> [WHAT YOU WILL DO]:
Below are the records; give again exactly the line with "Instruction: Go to", the line with "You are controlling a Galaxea", and each line that lies between them, and nothing besides.
╭─ EXCERPTED DATA
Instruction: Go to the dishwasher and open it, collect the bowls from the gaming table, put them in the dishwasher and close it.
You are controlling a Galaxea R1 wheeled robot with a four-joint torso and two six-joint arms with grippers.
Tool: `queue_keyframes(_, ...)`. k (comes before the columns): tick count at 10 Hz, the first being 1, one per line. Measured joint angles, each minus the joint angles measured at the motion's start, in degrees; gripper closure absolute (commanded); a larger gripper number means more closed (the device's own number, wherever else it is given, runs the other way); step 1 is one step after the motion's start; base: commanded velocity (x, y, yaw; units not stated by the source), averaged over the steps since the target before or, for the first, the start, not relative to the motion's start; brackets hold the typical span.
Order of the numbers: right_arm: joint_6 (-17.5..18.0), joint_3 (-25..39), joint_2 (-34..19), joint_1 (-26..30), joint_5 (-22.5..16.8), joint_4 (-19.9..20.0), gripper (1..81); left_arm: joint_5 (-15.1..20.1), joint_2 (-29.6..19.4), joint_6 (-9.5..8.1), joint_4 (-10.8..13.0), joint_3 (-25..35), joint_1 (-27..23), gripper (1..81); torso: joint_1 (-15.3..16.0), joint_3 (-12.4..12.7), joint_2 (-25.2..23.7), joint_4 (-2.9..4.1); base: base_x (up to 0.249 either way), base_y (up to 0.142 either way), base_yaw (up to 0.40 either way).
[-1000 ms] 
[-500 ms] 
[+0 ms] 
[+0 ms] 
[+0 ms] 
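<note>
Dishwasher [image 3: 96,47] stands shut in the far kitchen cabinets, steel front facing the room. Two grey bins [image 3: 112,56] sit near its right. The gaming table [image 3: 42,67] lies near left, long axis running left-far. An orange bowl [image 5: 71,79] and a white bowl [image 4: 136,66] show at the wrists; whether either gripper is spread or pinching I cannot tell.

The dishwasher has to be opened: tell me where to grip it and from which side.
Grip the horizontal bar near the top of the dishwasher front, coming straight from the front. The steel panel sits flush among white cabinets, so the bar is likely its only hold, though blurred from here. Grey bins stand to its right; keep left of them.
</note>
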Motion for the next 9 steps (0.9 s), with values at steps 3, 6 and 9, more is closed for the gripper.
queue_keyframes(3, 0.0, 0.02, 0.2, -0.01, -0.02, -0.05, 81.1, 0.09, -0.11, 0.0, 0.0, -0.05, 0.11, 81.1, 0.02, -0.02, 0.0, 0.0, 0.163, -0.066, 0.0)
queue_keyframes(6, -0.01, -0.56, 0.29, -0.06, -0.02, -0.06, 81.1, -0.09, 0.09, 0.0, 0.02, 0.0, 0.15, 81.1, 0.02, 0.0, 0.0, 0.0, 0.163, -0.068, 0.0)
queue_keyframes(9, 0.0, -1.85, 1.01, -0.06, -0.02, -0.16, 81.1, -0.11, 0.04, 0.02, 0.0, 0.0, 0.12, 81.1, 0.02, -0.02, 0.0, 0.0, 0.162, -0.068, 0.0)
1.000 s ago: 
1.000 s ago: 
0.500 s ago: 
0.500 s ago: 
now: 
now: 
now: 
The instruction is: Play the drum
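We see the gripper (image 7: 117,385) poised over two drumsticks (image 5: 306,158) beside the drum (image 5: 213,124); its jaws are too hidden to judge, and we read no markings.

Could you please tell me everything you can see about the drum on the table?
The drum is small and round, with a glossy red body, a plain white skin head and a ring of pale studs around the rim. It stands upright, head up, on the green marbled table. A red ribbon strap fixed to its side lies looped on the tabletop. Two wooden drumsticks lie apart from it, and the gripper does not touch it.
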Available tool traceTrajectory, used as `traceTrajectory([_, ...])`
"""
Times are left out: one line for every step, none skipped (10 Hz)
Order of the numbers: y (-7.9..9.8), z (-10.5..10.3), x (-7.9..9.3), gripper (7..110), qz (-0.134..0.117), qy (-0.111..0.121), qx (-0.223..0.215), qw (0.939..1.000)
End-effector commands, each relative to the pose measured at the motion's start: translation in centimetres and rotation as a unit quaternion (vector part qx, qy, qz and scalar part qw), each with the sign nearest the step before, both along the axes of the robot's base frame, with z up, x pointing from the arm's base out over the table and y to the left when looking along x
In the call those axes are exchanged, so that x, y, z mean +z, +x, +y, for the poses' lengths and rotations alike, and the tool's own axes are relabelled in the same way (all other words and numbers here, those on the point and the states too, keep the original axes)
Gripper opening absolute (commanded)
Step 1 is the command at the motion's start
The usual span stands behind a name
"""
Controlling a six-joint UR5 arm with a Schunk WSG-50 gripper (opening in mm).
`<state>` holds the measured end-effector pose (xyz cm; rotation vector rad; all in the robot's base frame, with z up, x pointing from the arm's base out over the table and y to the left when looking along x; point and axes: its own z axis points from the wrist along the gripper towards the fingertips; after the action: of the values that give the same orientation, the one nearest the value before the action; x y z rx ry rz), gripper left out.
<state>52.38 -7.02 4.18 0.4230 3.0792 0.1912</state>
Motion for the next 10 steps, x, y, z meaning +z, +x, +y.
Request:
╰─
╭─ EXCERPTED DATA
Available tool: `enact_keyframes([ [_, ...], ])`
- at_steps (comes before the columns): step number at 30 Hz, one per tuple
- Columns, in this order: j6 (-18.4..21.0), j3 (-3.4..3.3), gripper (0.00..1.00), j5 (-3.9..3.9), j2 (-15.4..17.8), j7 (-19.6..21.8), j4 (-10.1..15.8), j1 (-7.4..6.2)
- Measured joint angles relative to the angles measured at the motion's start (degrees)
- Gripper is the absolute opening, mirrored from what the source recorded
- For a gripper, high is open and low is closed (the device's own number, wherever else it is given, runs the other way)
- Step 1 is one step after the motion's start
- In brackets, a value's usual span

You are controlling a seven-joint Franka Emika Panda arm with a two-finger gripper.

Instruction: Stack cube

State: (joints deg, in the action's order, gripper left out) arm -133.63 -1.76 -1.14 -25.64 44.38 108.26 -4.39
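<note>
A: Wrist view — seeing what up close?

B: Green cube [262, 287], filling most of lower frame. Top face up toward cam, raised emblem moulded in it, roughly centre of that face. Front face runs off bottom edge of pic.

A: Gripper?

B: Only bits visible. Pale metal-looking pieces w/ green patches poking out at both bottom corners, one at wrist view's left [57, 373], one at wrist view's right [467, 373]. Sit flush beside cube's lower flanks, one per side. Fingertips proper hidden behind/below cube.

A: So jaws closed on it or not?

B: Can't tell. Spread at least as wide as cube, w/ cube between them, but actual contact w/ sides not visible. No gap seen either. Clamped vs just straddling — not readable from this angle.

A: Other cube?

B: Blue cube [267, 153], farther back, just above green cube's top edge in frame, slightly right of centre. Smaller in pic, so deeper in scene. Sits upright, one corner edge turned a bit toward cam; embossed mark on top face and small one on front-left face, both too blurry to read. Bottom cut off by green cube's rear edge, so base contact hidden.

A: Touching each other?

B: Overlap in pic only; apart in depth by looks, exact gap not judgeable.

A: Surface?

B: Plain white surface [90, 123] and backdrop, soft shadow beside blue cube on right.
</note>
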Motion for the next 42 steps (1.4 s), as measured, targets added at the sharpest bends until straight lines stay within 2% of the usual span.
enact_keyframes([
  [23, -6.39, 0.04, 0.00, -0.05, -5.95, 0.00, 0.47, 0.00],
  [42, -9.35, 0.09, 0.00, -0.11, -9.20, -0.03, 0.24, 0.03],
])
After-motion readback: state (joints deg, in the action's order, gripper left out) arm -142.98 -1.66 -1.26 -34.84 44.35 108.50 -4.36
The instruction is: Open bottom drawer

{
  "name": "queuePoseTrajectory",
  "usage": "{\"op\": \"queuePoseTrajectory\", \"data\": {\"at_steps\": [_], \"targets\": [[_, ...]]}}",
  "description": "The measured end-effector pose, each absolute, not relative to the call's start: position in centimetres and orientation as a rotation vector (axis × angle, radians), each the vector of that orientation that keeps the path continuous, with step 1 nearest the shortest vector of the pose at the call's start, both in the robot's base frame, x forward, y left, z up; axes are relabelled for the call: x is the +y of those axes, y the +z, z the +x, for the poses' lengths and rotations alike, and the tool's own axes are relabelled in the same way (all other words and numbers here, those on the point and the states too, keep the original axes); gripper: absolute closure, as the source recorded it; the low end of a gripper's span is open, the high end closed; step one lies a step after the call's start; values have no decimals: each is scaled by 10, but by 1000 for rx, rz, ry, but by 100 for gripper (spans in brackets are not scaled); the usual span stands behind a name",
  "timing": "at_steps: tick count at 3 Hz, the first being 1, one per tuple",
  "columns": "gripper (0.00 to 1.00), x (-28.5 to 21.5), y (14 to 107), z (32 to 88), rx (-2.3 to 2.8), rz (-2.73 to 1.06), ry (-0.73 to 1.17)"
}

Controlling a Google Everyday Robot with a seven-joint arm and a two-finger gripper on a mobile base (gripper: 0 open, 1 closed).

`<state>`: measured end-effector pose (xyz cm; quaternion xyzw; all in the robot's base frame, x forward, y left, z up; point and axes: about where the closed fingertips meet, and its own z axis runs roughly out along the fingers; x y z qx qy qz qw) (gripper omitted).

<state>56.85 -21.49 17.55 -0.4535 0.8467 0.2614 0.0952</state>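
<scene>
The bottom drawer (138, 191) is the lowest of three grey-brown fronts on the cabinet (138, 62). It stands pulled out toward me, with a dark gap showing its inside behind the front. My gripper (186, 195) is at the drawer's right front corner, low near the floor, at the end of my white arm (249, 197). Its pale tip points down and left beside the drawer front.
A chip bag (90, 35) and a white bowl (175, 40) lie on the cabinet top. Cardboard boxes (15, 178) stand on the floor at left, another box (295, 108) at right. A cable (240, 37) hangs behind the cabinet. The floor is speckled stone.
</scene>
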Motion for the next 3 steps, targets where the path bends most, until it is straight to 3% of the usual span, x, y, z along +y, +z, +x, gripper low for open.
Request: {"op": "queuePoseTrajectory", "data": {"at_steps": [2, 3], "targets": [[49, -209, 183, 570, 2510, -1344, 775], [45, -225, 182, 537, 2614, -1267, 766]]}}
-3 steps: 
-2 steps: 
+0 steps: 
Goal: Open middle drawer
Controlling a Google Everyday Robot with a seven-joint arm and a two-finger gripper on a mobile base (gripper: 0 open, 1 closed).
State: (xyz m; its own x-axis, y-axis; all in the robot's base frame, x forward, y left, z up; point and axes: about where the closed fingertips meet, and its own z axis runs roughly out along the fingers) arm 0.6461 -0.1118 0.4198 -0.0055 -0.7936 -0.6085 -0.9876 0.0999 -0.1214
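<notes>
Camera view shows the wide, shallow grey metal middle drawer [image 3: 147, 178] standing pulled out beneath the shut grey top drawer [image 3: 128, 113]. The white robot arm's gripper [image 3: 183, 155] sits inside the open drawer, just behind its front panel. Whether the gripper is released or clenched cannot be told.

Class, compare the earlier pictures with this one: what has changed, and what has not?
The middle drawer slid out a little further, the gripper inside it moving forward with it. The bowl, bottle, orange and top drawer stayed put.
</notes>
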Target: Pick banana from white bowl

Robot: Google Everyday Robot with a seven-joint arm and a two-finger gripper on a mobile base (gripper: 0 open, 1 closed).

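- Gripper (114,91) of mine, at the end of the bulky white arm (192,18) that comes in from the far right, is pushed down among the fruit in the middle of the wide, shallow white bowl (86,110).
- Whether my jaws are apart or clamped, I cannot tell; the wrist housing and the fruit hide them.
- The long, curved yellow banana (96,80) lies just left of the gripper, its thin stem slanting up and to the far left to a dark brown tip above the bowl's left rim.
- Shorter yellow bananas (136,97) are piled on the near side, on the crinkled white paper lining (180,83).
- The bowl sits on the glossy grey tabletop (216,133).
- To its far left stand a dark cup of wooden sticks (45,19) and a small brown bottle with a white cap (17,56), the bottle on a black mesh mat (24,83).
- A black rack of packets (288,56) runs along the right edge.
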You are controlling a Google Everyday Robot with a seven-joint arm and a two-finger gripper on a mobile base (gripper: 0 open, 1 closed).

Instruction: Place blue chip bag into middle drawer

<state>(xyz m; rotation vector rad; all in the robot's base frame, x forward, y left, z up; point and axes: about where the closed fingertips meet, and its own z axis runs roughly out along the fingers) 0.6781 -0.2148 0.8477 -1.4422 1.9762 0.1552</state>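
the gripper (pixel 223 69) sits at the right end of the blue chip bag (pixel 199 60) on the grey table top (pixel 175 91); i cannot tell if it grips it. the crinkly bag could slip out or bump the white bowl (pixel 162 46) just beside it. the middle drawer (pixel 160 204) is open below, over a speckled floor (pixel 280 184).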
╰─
> [TASK SOLUTION]:
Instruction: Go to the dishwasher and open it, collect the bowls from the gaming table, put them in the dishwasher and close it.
You are controlling a Galaxea R1 wheeled robot with a four-joint torso and two six-joint arms with grippers.

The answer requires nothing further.